野球肘

野球肘とはABOUT

野球肘とは、投球動作を行うスポーツで、ボールを投げすぎることによって起こる肘の障害です。野球肘は病名ではなく、あくまで総称で、「離断性骨軟骨炎」や「骨端軟骨損傷」「靭帯損傷」「裂離骨折(剥離骨折)」など複数の病名を含む総称になります。特に、成長期の子どもの骨や軟骨はまだ未成熟なため弱くて傷つきやすく、過度に投球動作を繰り返すことで損傷しやすいため、この時期は特に注意が必要です。

野球肘の原因CAUSE

野球肘は一般的に、繰り返し投球動作を行うことで、肘への負荷が過剰になることが原因となります。しかし、フォームが悪いと同じ投球数でも肘に余計な負荷がかかるため、単に投げすぎだけが原因でないこともあります。
また、野球肘には、「外側」・「内側」・「後ろ側」とそれぞれの部位の障害で原因と症状が異なります。

外側の障害

骨と骨が衝突することで、骨や軟骨が剥がれたり痛んだりすることで発症します(離断性骨軟骨炎)。

内側の障害

肘の内側に過剰な負荷がかかることで靭帯が引っ張られ、腱や軟骨が損傷・断裂することで起こります(内側側副靱帯損傷、内側上顆裂離骨折(剥離骨折))。

後ろ側の障害

投球時のフォロースルーの際に、肘の後方で骨同士が衝突することで、発症します(肘頭疲労骨折)。

野球肘の診断・検査SYMPTOM

投球時に肘の痛みがある場合、投球フォームのどの段階でどんな痛みが、どこにあるかを確認します。理学所見で肘の状態を確認し、さらに詳しく診断するために、画像検査を行います。野球肘の原因によって、レントゲン検査(X線検査)・超音波検査・CT検査・MRI検査を使い分けて診断していきます。整形外科河村医院(港区)では選手の症状に応じて検査を使い分け、野球肘の診断を行っています。

野球肘の治療TREATMENT

まず、野球肘の治療は投球動作を中止して、肘を安静に保つことから始まります。症状がよくなってきたら、競技への復帰と再発予防の観点からリハビリテーションを行います。
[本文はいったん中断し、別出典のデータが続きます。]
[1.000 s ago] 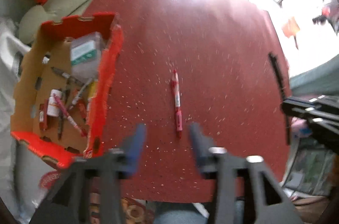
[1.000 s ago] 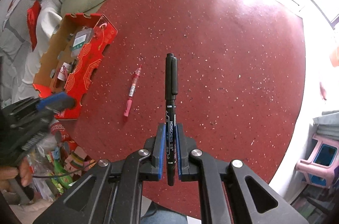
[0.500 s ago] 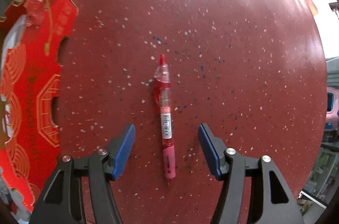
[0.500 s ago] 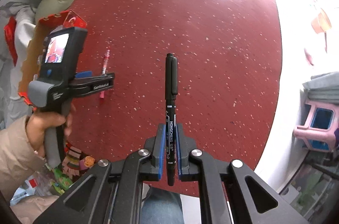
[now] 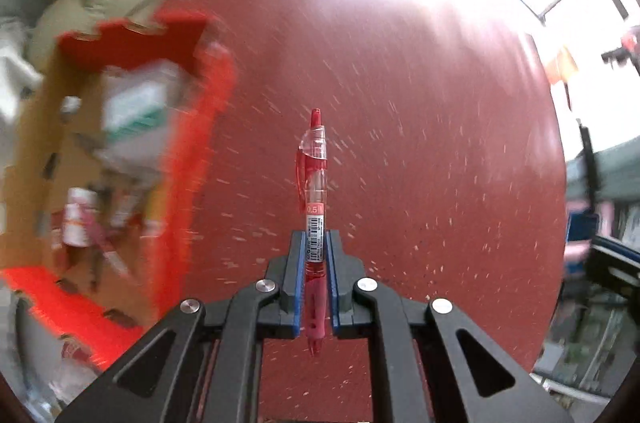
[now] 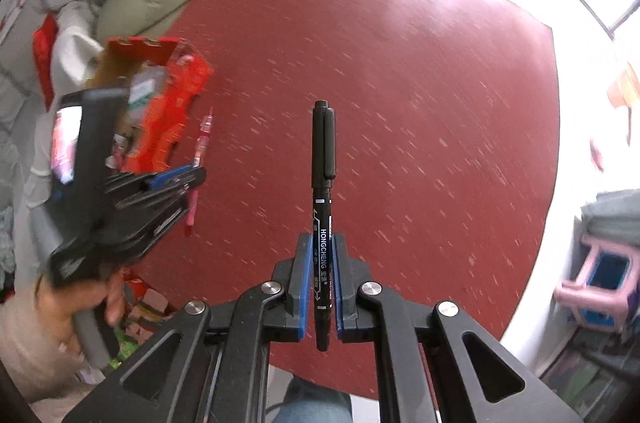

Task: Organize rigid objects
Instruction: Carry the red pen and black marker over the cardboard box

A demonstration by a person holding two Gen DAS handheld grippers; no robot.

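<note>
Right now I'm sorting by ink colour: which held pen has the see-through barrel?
The red pen in the left hand-held gripper; the black marker in the right hand-held gripper is opaque.

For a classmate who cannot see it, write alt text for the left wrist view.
The left gripper is shut on a red gel pen, which points forward above a round red table. To its left, blurred by motion, stands an open red cardboard box holding pens and small packages.
</note>
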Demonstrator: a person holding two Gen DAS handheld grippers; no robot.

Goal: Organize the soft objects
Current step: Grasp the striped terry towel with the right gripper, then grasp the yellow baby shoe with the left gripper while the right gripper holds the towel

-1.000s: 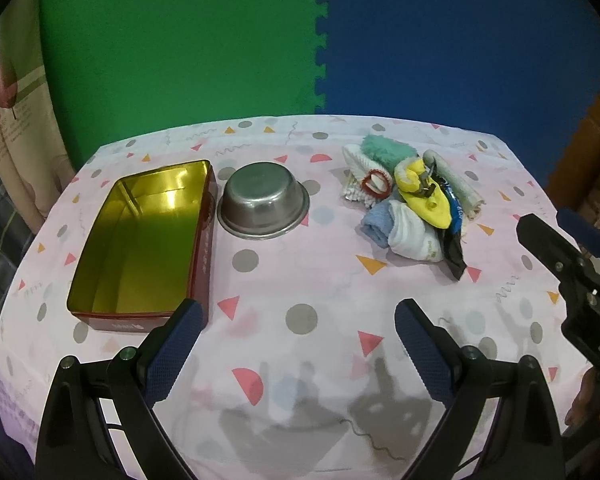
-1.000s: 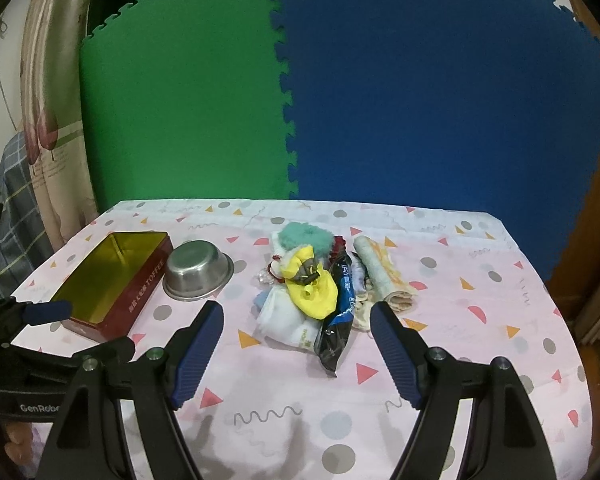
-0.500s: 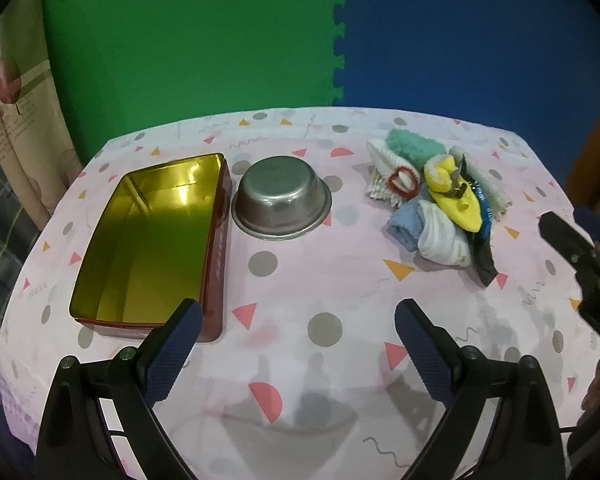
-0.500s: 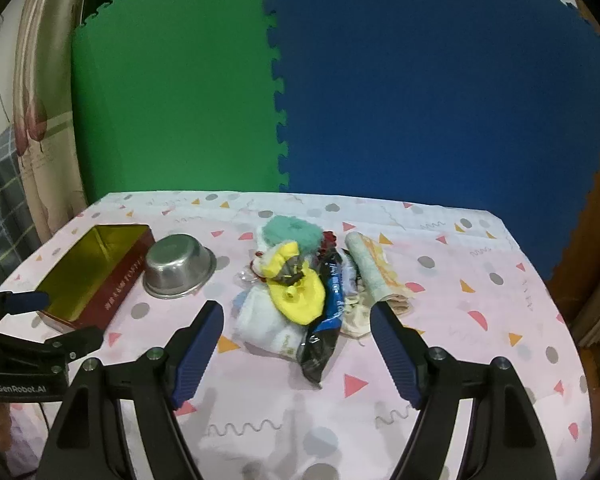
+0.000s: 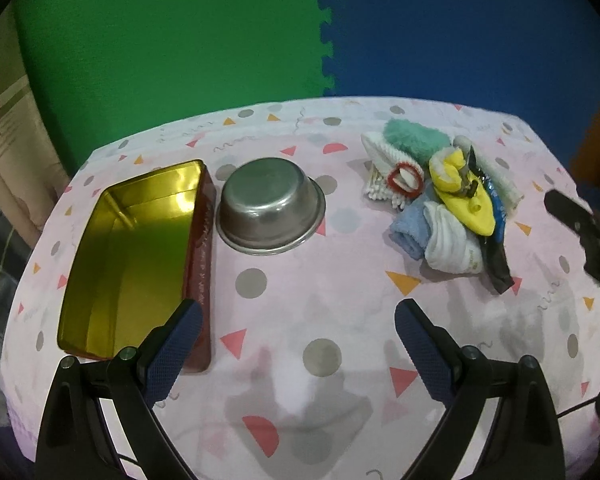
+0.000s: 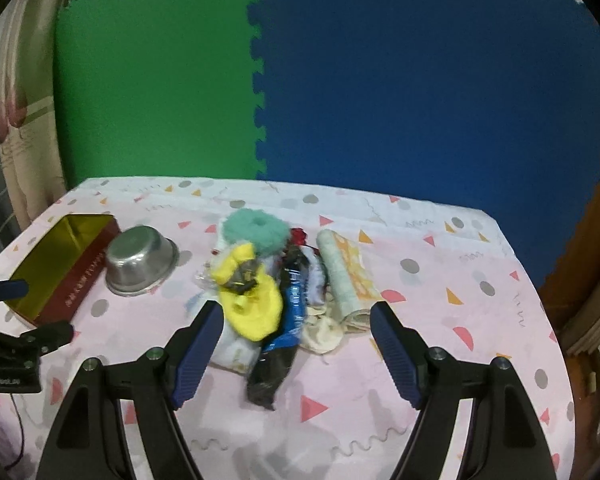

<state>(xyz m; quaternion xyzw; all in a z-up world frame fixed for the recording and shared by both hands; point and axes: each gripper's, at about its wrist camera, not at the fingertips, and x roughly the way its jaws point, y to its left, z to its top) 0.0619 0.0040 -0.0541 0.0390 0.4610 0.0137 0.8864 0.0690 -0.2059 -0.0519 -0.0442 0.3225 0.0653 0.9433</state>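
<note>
Right gripper (image 6: 296, 344) spread wide, nothing between the pads, aimed straight at the pile of soft objects (image 6: 284, 280), which lies just ahead of and between the fingertips on the patterned tablecloth (image 6: 460, 320). Topmost there: a yellow sock (image 6: 256, 304), long axis running roughly away from the jaws, with a dark clip-like thing (image 6: 242, 276) on it, hard to identify. Beside it, a blue-and-black wrapper (image 6: 288, 320) pointing toward the camera, a rolled cloth (image 6: 346, 280) on the right, a teal fluffy scrunchie (image 6: 256, 228) at the far end.

Left gripper (image 5: 298, 344) likewise open wide and empty, hanging over bare cloth near the gold tin (image 5: 132, 248), well apart from the pile (image 5: 440, 196); upturned steel bowl (image 5: 270, 208) just beside the tin. Clearly the right side nearer the socks, probably the one to grasp.

Buried under the sock: white and pale blue pieces (image 5: 432, 232), edges hard to separate. Near edge of the pile partly blurred in the right wrist view.
</note>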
しかしながら損傷の状態がひどい場合や、症状の改善が思わしくない場合に手術が必要になることもあります。

リハビリテーション

復帰へ向けて肘関節の可動域訓練やストレッチを行い、さらに周辺の筋肉を強化します。障害の原因が肘以外の体幹や下肢にもある場合、その部位のストレッチや筋力強化も行います。またフォームに原因がある場合は、たとえ障害部位が治癒し、競技に復帰できたとしても、再び肘を痛めてしまう可能性があるので、障害が起こりにくいフォームになるよう修正を行います。整形外科河村医院(大阪市港区)では、スポーツトレーナーが在籍しており、早期スポーツ復帰ならびに再発防止ができるよう全力でサポートして参ります。

手術治療

損傷の状態が思わしくない場合や、保存的療法で改善が見られない場合は、患者様と相談したうえで手術を行うことも検討していきます。

疾患別治療TREATMENT

離断性骨軟骨炎

成長期の間は基本的に安静で自然に治るのを待ちます。状態によって治癒まで1年以上かかることもあります。成長が終わっても損傷部位が治らなかったり、治療の途中でも骨や軟骨が剥がれたりしたら手術を行います。(離断性骨軟骨炎の項参照)

内側上顆裂離骨折(剥離骨折)

骨折した骨が癒合するまで野球をお休みします。特にギプスなどをする必要はありません。骨の癒合状況に合わせてバッティングや短い距離からの投球を許可していきます。

内側側副靱帯損傷

バックホームなど1回の投球で断裂した場合は、ギプス固定を行い靱帯が治癒するのを待ちます。投げすぎにより損傷した場合は損傷した靱帯の縫縮や靱帯再建術を行います。症例によってはPRP(多血小板血漿療法)によって改善するとの報告もあります。

肘頭疲労骨折

基本的に骨癒合まで安静を保ちます。特にギプス固定などは必要でない場合が多いですが、偽関節(骨が癒合しなくなってしまう)になると骨移植などの治療が必要になる場合もあります。